Monday, May 27, 2024

Father Richard describes how we can grow in our love for God, others, and ourselves: 

The God Jesus incarnates and embodies is not a distant God that must be placated. Jesus’ God is not sitting on some throne demanding worship and throwing down thunderbolts like Zeus. Jesus never said, “Worship me.” He said, “Follow me.” He asks us to imitate him in his own journey of full incarnation. To do so, he gives us the two great commandments: (1) Love God with your whole heart, soul, mind, and strength; and (2) Love your neighbor as yourself (Mark 12:28–31; Luke 10:25–28). In the parable of the Good Samaritan (Luke 10:29–37), Jesus shows us that our “neighbor” even includes our “enemy.” 

So how do we love God? Many of us seem to have concluded that we love God by attending church services. For some reason, we think that makes God happy, but I’m not sure why. Jesus never talked about attending services, although church can be a good container to begin with. I believe our inability to recognize and love God in what is right in front of us has allowed us to separate religion from our actual lives. There is Sunday morning, and then there is real life. 

The only way I know how to teach anyone to love God, and how I myself seek to love God, is to love what God loves, which is everything and everyone, including you and including me! “We love because God first loved us” (1 John 4:19). “If we love one another, God remains in us, and God’s love is brought to perfection in us” (1 John 4:12). Then we love with God’s infinite love that can always flow through us. We’re able to love people and things for themselves and in themselves—and not for what they do for us. That takes both work and surrender. As we get ourselves out of the way, there is a slow but real expansion of consciousness.

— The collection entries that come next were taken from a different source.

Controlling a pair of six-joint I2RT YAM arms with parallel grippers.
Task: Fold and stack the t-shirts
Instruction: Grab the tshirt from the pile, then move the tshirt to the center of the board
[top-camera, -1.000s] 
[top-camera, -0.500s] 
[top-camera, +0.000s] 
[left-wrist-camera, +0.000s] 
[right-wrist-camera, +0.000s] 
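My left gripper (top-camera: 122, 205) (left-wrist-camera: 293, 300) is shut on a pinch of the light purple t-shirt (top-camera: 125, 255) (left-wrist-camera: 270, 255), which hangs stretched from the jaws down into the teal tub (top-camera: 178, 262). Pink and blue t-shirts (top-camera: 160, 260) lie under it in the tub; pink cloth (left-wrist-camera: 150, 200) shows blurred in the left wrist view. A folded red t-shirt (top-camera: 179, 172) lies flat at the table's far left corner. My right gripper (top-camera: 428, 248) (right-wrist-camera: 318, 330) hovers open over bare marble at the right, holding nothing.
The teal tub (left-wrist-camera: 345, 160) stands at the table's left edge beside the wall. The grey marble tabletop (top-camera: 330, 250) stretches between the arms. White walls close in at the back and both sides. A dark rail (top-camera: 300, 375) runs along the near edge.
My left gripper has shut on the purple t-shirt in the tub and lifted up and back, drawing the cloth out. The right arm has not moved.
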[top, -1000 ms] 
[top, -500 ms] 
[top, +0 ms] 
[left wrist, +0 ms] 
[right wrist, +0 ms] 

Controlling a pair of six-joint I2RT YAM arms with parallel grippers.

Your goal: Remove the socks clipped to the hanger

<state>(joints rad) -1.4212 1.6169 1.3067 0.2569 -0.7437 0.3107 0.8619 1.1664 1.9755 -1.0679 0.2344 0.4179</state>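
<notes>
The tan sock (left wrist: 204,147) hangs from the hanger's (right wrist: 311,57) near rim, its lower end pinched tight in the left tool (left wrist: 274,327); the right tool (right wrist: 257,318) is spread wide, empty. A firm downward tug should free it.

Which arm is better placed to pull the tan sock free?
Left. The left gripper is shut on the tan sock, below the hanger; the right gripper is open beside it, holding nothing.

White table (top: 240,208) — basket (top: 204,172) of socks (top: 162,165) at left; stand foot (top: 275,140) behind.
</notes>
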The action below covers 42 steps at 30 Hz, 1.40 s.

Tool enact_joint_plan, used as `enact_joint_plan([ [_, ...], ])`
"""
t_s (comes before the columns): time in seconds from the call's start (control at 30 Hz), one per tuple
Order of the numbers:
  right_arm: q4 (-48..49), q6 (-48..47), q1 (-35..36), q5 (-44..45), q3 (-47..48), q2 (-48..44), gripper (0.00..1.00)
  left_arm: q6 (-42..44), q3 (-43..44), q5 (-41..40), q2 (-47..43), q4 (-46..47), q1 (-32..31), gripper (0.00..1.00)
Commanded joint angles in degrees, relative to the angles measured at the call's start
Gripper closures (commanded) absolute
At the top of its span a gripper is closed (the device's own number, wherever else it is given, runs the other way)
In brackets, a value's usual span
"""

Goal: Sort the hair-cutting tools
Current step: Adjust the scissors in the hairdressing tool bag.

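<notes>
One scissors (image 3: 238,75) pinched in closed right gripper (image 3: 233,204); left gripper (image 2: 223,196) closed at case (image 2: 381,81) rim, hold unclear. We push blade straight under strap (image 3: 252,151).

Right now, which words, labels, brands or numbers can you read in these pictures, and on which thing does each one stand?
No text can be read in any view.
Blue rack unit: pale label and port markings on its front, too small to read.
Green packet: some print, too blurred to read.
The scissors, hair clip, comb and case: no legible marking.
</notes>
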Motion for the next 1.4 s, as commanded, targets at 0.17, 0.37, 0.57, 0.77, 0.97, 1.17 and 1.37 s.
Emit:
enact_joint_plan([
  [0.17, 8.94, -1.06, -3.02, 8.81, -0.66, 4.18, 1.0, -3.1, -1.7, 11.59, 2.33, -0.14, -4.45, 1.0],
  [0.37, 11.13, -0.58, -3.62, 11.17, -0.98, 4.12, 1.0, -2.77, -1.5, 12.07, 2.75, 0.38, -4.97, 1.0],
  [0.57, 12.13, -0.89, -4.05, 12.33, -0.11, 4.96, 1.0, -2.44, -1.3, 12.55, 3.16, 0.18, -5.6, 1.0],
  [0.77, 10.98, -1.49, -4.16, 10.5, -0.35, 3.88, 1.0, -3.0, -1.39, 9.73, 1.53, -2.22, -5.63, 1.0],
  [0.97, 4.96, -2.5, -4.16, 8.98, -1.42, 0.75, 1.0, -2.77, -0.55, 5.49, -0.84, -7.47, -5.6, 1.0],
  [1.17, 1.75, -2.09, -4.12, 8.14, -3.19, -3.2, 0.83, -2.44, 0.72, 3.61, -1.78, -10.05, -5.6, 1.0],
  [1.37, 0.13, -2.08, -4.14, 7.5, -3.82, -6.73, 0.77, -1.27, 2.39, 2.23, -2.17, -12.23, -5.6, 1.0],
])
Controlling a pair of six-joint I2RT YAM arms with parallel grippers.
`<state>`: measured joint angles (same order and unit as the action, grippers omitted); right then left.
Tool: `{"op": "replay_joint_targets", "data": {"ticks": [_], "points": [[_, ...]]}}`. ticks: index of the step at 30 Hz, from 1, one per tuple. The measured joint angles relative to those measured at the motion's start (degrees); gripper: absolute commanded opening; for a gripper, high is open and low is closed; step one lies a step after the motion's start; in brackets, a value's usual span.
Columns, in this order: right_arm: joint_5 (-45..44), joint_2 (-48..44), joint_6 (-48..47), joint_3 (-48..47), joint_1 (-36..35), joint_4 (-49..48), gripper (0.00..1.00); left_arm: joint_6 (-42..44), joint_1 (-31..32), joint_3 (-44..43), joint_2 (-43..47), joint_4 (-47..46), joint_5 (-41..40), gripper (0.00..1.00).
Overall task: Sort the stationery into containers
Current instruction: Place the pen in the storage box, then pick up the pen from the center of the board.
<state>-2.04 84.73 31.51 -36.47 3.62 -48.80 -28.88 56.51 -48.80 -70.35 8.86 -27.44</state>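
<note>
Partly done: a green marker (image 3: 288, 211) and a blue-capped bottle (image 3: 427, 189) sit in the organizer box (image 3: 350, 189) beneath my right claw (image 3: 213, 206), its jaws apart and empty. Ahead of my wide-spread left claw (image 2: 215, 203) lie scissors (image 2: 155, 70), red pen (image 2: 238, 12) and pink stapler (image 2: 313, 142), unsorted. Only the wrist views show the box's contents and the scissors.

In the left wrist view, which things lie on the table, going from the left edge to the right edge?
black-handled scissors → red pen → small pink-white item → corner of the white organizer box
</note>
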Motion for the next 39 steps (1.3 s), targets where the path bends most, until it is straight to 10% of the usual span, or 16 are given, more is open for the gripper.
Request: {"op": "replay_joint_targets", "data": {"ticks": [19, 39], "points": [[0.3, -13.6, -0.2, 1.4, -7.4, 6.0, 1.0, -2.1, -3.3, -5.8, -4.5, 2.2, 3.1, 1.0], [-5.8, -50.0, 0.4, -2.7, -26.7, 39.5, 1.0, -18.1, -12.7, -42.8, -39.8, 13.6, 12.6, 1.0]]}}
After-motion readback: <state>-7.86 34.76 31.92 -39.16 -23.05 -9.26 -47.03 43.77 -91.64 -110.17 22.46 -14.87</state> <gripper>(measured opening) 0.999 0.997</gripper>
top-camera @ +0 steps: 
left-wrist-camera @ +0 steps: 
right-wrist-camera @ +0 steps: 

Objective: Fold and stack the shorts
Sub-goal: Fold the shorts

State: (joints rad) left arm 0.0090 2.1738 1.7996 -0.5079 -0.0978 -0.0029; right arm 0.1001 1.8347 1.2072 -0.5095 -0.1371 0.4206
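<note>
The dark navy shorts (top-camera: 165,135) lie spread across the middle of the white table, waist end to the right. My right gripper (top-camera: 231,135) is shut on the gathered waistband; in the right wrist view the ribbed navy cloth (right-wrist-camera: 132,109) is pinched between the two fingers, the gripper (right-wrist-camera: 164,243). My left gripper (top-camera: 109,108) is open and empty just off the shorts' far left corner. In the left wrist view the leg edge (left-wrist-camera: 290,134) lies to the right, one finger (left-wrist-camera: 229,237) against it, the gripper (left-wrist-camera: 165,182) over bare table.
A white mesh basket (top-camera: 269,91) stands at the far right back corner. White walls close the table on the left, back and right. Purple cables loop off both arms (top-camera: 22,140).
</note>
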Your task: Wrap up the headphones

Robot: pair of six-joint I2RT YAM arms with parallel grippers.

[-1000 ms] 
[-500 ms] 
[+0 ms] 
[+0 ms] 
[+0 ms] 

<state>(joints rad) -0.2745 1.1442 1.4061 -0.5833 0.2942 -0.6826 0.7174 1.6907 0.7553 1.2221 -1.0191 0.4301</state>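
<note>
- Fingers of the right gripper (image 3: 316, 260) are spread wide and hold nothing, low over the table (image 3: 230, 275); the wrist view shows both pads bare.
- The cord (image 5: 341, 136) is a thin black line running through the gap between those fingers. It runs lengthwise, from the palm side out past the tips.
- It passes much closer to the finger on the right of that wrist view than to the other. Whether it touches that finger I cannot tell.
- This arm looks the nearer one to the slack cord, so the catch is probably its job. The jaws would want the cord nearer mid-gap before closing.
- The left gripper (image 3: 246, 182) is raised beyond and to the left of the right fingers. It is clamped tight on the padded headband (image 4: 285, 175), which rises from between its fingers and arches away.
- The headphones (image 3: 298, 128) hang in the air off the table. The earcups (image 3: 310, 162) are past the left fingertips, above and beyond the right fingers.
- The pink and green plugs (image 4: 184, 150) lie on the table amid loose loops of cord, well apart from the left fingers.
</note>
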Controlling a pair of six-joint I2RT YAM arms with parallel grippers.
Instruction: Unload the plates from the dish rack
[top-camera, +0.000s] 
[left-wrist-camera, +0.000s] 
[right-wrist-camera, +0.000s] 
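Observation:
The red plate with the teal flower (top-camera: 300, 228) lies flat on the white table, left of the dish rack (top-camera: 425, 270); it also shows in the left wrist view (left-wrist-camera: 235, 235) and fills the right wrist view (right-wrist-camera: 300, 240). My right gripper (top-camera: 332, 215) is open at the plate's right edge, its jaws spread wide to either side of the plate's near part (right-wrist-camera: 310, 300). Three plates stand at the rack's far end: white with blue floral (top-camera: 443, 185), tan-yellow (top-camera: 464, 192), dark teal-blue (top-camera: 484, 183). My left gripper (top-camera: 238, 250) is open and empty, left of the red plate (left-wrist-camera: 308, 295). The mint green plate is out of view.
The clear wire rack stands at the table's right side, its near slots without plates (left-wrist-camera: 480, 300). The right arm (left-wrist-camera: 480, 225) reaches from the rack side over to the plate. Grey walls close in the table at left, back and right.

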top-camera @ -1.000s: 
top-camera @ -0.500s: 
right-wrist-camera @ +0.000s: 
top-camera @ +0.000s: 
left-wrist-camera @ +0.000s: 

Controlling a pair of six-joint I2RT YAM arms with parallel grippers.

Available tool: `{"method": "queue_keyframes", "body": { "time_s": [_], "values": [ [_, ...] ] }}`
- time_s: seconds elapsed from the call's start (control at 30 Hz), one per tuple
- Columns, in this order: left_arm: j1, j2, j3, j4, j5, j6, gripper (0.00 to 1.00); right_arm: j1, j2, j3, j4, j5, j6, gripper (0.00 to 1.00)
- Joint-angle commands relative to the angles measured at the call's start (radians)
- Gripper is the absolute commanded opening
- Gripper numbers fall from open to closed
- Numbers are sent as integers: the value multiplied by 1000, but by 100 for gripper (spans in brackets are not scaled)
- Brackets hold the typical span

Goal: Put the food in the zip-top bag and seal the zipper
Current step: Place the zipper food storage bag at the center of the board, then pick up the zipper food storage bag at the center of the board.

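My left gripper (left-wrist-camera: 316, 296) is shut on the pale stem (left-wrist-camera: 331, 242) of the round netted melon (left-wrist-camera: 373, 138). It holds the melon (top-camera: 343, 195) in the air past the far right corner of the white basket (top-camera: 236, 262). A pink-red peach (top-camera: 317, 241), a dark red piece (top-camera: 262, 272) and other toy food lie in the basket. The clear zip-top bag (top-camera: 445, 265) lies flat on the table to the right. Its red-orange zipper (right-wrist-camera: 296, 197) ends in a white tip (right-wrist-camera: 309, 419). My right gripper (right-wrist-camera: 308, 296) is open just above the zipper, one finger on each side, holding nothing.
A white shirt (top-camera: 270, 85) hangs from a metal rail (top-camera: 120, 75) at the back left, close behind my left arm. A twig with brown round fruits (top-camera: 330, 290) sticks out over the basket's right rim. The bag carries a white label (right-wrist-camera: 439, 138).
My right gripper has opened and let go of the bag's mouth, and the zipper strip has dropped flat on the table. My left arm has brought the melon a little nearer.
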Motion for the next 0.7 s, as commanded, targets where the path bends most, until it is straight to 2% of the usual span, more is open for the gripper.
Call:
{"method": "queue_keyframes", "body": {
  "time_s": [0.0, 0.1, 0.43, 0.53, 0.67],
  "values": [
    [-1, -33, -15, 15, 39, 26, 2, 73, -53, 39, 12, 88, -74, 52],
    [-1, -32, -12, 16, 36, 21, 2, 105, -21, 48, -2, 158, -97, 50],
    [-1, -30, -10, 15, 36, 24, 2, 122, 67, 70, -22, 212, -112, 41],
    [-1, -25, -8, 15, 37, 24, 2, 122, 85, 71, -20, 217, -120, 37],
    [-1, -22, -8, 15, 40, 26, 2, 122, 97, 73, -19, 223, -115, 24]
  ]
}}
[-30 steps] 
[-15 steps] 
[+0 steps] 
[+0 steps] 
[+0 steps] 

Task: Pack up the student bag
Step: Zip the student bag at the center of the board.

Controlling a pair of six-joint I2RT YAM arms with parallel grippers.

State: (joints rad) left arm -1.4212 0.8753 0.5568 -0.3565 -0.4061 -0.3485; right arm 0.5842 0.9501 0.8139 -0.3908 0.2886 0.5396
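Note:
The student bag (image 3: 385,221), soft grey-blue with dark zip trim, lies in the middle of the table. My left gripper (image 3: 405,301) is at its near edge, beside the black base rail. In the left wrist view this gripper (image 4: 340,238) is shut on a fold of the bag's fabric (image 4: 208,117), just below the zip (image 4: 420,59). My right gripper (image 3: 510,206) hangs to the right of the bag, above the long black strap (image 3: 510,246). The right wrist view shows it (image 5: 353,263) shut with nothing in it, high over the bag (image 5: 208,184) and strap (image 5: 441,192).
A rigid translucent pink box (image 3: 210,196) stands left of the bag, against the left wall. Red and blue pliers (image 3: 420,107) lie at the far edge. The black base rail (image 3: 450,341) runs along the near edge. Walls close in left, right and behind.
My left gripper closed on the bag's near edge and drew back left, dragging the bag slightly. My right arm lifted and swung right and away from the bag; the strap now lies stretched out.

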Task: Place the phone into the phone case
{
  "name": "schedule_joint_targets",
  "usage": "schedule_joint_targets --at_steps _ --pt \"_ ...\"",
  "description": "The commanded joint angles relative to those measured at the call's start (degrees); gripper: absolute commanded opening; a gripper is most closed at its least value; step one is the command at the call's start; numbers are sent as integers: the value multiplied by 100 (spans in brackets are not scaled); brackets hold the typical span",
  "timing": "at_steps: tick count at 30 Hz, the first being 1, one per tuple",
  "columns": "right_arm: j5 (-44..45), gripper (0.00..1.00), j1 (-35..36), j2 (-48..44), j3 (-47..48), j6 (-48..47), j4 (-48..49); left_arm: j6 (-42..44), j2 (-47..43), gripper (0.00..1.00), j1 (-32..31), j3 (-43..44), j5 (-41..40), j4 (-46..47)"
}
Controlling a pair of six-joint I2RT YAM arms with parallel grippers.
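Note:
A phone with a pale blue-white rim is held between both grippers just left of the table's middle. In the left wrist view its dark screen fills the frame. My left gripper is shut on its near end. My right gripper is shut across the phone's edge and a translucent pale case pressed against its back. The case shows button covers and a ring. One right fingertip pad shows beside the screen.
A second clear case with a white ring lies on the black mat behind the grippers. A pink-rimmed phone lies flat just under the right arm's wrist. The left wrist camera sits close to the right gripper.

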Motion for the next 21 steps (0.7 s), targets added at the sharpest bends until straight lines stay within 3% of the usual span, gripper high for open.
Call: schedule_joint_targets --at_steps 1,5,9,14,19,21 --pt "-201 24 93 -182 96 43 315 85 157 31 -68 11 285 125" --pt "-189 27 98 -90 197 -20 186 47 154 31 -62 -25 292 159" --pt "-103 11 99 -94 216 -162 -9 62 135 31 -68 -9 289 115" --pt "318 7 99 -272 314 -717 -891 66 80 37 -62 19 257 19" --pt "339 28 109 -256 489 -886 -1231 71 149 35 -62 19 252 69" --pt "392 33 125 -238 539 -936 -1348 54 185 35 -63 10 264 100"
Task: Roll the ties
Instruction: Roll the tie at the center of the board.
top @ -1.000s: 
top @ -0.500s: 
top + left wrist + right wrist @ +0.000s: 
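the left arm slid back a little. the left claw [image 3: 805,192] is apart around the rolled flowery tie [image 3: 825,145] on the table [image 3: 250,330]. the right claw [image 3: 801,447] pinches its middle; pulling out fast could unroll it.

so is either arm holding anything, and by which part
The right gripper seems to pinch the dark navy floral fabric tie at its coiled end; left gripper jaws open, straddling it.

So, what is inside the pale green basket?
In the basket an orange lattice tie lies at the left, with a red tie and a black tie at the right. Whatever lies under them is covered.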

We’re not the central reference point anymore. We love in greater and greater circles until we can finally do what Jesus did: love and forgive even our enemies. 

Most of us were given the impression that we had to be totally selfless, and when we couldn’t achieve that, many of us gave up altogether. One of John Duns Scotus’ most helpful teachings is that Christian morality at its best seeks “a harmony of goodness.” [1] We harmonize and balance necessary self-care with a constant expansion beyond ourselves to loving others. This is brilliant! It’s both simple and elegant, showing us how to love our neighbor as our self. Imagining and working toward this harmony keeps us from seeking impossible, private, and heroic ideals. Now the possibility of love is potentially right in front of us and always concrete. Love is no longer a theory or a heroic ideal. Love is seeking the good of as many as possible.  

References: 
[1] Mary Beth Ingham, The Harmony of Goodness: Mutuality and Moral Living According to John Duns Scotus, rev. ed. (St. Bonaventure, NY: Franciscan Institute Publications, 2012). 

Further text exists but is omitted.